- [Aim of the exercise] Using the data below, gather each line that includes the word "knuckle".

- [Data shown]

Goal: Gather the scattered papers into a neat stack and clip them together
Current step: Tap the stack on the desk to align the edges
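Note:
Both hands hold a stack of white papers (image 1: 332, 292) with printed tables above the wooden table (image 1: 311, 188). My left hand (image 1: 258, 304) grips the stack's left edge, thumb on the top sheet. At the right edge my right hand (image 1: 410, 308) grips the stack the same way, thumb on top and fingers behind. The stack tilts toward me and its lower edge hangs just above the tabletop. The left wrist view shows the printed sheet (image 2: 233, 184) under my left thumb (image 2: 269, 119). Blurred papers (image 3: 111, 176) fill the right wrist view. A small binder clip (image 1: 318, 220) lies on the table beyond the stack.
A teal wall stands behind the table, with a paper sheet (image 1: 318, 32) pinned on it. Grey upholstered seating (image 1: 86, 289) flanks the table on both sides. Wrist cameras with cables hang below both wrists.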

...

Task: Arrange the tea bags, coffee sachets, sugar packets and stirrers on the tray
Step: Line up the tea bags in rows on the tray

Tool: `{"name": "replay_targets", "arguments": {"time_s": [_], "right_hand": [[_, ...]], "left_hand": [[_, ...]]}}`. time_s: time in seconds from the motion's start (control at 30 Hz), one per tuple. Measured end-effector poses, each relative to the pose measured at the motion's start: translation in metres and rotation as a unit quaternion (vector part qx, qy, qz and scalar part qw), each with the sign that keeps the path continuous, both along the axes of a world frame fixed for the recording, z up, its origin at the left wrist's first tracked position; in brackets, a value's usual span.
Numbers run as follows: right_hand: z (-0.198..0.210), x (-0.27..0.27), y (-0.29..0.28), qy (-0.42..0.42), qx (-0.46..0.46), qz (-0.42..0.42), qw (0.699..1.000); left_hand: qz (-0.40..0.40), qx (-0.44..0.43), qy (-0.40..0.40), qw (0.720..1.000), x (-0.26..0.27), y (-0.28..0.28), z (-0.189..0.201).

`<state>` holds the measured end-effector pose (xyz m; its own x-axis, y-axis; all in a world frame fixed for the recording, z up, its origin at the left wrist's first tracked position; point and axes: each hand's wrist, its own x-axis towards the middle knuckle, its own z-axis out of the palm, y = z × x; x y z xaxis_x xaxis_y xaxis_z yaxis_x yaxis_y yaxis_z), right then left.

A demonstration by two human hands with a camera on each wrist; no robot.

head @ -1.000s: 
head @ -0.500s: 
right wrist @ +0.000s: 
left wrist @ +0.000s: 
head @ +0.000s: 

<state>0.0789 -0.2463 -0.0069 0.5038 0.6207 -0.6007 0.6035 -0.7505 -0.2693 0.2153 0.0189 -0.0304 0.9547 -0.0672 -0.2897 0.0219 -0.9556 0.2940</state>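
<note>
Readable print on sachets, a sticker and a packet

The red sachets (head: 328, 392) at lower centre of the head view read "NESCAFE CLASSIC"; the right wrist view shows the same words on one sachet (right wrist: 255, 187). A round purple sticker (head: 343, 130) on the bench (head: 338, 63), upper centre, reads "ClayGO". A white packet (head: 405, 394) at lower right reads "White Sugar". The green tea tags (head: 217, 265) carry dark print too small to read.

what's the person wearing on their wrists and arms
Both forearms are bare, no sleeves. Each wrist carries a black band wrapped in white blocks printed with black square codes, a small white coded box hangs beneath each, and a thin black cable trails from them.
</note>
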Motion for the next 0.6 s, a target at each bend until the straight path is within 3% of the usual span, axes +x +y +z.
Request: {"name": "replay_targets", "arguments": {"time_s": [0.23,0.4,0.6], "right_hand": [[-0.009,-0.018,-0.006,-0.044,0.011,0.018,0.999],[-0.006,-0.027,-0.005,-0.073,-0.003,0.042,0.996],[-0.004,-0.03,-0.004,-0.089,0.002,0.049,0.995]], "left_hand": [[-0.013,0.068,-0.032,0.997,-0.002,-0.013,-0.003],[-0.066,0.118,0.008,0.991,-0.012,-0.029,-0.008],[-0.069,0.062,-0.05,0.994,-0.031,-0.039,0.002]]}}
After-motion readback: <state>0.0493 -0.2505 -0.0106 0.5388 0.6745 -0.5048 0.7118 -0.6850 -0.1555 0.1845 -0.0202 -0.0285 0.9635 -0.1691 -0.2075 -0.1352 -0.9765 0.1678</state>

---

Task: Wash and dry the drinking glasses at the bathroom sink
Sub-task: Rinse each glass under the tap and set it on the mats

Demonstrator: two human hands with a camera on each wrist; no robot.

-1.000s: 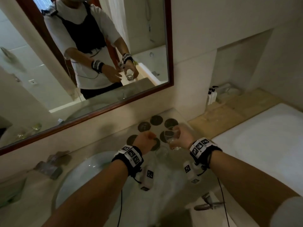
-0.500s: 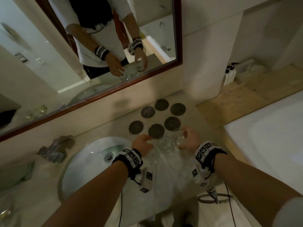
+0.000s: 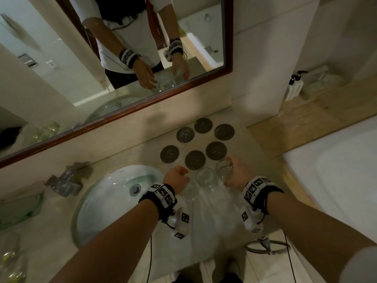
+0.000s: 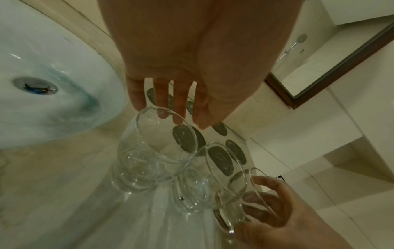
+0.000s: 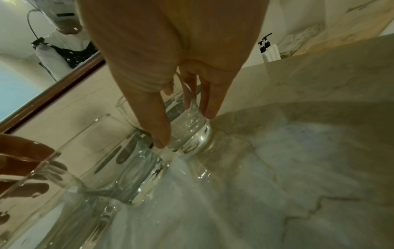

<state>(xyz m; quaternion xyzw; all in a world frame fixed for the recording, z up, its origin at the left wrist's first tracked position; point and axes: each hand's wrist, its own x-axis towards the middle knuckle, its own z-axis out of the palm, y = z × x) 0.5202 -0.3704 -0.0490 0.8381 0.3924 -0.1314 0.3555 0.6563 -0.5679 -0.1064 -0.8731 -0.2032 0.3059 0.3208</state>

- [Output]
`<state>` holds the measured end-effector pose (xyz m; its own x-axis, y-axis; all in a world frame fixed for the recording, z up, its origin at the left wrist's first tracked position; point and axes: each hand's wrist, its own x-axis towards the middle knuckle, its own z-axis out of the palm, y = z × x; x y z xaxis_x xaxis_y xaxis_z yaxis_x yaxis_y yaxis_z), right then left.
<state>(xyz m; quaternion xyzw; all in a world frame fixed for the recording, z up, its origin at the left wrist's first tracked position; point and axes: each hand's wrist, its own x-axis towards the middle knuckle, its own z-axis out of the palm, y = z × x) 0.5202 -0.3704 -0.0490 0.8381 0.3924 -0.1314 0.3555 0.6563 -0.5679 -0.1064 -0.8731 -0.2032 0.3059 0.3208</state>

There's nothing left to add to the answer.